Microsoft Corp. is testing a system that gives computer users up to 500 megabytes of online storage for their documents, music, photos and video.

Microsoft Corp. is testing a system called Windows Live Folders that gives computer users up to 500 megabytes of online storage for their documents, music, photos and video.

Microsoft has made an early "beta" or test version of the web-based file storage system available to 5,000 people in its latest effort to bulk up its online offerings and fend off challenges from Google Inc. The beta will be widely available later this summer.

The service gives users who e-mail documents between home and work computers an alternative way to access their files on the go. Users can choose to keep files private, share them with people they know or allow anyone on the web to view them.

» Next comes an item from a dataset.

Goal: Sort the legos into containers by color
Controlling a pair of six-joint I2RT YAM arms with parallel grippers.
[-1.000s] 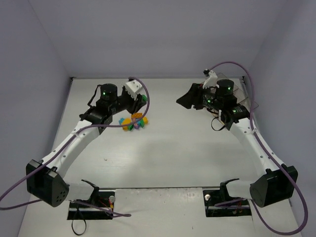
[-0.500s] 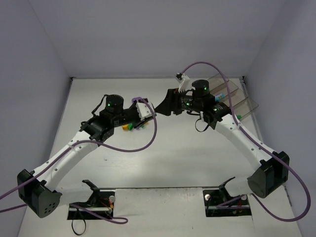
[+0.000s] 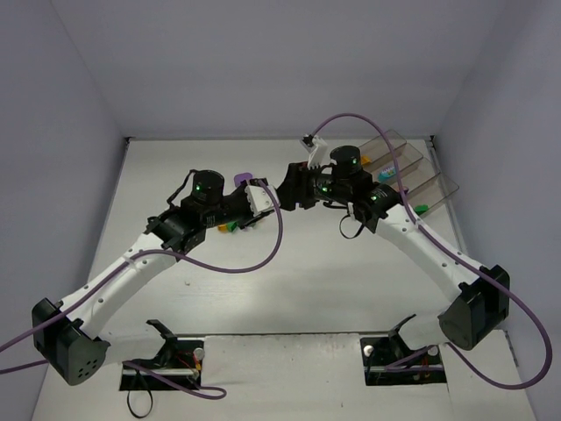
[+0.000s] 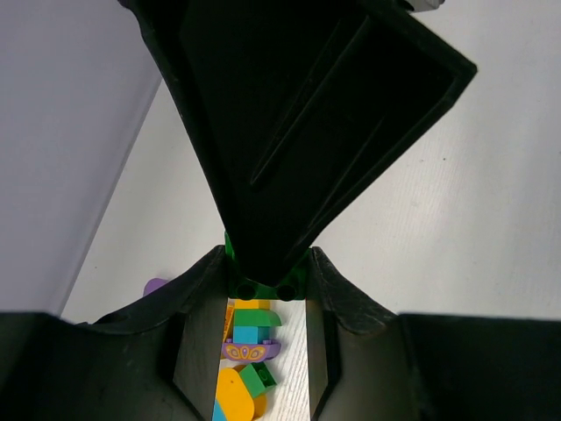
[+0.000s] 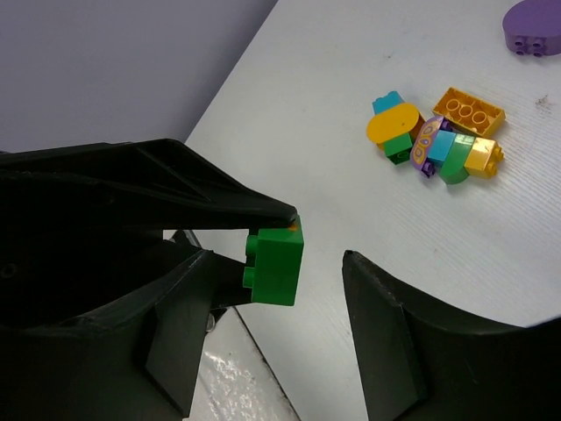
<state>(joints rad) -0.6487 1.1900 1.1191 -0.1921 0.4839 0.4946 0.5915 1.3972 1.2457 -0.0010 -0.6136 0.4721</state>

Rumours and leaked details have circulated for more than a year that "Live Drive" was in the works. Microsoft, however, is officially calling its new service Windows Live Folders, at least for now—it'll get another name change when the final version launches, the company said.

Microsoft plays catchup

Time Warner Inc.'s AOL already offers 5 gigabytes of free online storage— 10 times more than Microsoft's offering— through its Xdrive unit. Yahoo Inc. recently began offering unlimited storage for e-mail, while Google's Gmail offers nearly 3GB and Microsoft gives 2GB for e-mail.

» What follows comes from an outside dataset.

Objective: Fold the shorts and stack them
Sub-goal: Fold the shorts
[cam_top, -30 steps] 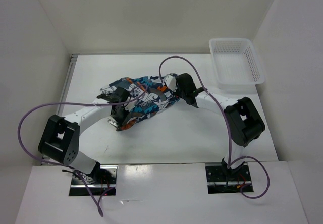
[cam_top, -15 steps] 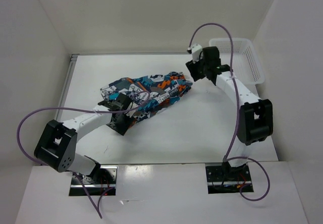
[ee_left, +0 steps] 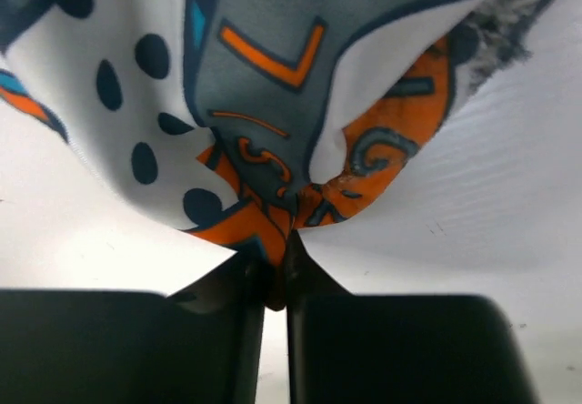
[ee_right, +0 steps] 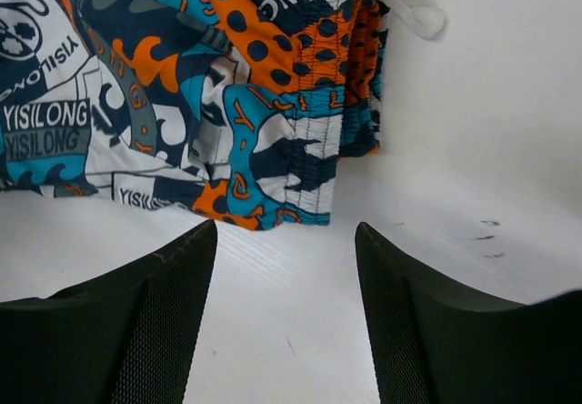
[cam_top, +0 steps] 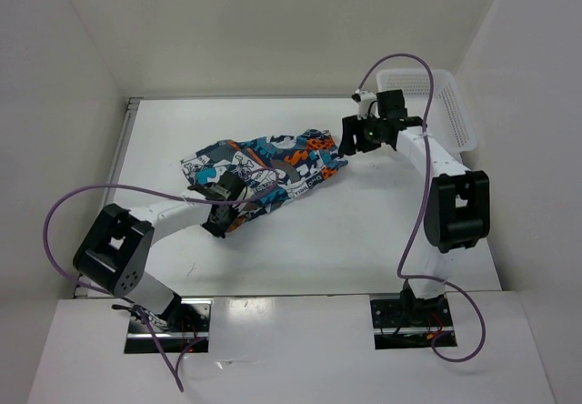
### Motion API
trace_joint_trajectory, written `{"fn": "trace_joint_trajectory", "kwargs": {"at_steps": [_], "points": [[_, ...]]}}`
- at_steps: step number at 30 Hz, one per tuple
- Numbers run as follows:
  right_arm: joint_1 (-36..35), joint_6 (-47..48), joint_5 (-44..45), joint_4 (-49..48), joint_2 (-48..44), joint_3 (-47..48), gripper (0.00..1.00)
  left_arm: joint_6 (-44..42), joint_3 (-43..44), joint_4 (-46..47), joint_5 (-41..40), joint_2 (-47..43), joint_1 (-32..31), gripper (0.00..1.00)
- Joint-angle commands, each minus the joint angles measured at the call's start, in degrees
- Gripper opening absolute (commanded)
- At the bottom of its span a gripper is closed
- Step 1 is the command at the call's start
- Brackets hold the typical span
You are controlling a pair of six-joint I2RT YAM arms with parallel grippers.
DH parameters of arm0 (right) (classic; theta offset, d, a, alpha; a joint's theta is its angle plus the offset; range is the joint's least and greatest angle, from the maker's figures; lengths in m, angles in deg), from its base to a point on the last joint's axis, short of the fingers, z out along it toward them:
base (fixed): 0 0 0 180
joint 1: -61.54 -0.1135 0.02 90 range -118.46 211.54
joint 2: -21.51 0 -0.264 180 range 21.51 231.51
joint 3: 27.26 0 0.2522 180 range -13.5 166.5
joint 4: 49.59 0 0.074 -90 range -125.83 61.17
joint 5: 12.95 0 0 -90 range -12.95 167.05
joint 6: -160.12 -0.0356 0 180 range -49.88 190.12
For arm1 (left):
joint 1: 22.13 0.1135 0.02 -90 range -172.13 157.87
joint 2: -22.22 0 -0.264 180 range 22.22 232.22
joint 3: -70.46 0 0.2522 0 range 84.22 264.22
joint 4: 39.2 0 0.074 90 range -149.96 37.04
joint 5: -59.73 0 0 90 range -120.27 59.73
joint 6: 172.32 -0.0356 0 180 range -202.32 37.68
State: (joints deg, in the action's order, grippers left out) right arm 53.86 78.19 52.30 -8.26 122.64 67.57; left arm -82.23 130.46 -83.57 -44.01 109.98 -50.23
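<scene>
Left gripper [ee_left: 277,278] pinched on a fold of the shorts [cam_top: 273,166], right gripper [ee_right: 285,240] spread wide and holding nothing, just off the waistband end, shorts lying rumpled on the white table [cam_top: 364,231].

White table [cam_top: 364,240] as landmark here, matte top, boxed in on three sides. Back wall [cam_top: 273,31] beyond table's far edge, plain white panel, nothing fancy. Left wall [cam_top: 55,113] and right wall [cam_top: 536,122] flank table, same flat white. Thin grey metal strip [cam_top: 127,140] runs along table's left edge. White ledge [cam_top: 300,349] sits at table's near edge. Few tiny dark scuffs [ee_right: 486,237] on tabletop. Light soft and even over table, shadows pretty faint.
</scene>
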Motion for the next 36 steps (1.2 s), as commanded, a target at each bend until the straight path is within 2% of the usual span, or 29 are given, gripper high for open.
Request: {"fn": "trace_joint_trajectory", "kwargs": {"at_steps": [1,4,6,7,9,12,18,19,20,22,23,24,25,30,36], "points": [[-2.86,-8.94,3.55,-5.5,3.11,-0.57,0.68,-0.1,-2.81,-0.32,-2.61,-1.95,0.06,0.11],[-3.56,-13.61,3.57,-7.53,5.83,-0.57,0.7,-0.1,-4.13,-2.78,-5.42,-6.2,0.06,0.08],[-5.23,-15.27,3.57,-8.14,7.33,-0.57,0.76,-0.1,-4.14,-3.4,-4.81,-6.2,0.06,0.08],[-5.76,-16.33,4.27,-9.02,8.82,-0.57,0.83,-0.1,-4.14,-3.93,-4.81,-6.2,0.06,0.08],[-6.47,-19.39,7.34,-9.72,10.4,1.0,0.88,-0.1,-3.61,-3.93,-4.1,-5.68,0.06,0.08],[-6.47,-21.87,14.37,-10.87,13.04,2.94,0.89,-0.1,-2.39,-3.93,-4.63,-5.15,0.06,0.08],[-8.48,-18.81,12.72,-12.02,17.53,2.95,0.89,-0.1,-1.86,-3.4,-4.63,-4.62,0.06,0.08],[-8.49,-18.1,12.71,-12.02,18.05,2.95,0.86,-0.1,-1.85,-3.4,-5.24,-4.62,0.06,0.08],[-9.27,-18.1,11.84,-12.02,18.67,2.34,0.66,-0.1,-1.85,-3.4,-5.25,-4.62,0.06,0.08],[-9.28,-18.62,11.83,-12.54,18.67,2.33,0.39,-0.1,-1.85,-3.4,-5.25,-4.62,0.59,0.08],[-9.28,-19.32,12.7,-12.54,18.67,2.33,0.15,-0.1,-1.85,-3.4,-5.25,-4.62,0.59,0.08],[-9.28,-19.33,13.67,-12.54,18.67,1.72,0.03,-0.1,-2.38,-3.93,-5.25,-5.23,1.28,0.06],[-9.28,-18.46,14.37,-11.76,17.72,1.71,0.0,-0.1,-3.43,-3.93,-5.94,-5.24,2.07,0.06],[-4.28,-14.59,11.05,-4.3,8.76,-5.39,0.0,-0.1,-5.98,-5.94,-7.97,-9.45,3.75,0.06],[-7.68,0.96,9.72,11.96,-1.78,-14.8,0.0,-0.1,-5.98,-7.88,-6.83,-17.79,4.28,0.05]]}}
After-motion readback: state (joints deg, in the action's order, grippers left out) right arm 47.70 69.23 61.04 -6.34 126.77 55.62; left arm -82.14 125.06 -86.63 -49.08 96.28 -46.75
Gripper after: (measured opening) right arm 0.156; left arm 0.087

While the idea of online storage isn't new, Windows Live Folders is an indicationof Microsoft's growing focus on providing online services. The proliferation of digital media such as photos and music has increased the demand for storage, while server-space costs have been declining.

Google also has launched free, web-based word processing, spreadsheet and presentation software to compete with Microsoft's flagship Office suite.

Brian Hall, general manager of Windows Live, said Microsoft is working on making its offerings more coherent and interconnected. But he made no commitments on a web version of Microsoft Word or other desktop programs targeted by Google.

"We have nothing to announce right now— but we are the productivity leaders today and certainly will continue to keep providing the best solutions for people," Hall said. "If that's a scenario people are excited about, we're going to [do it]."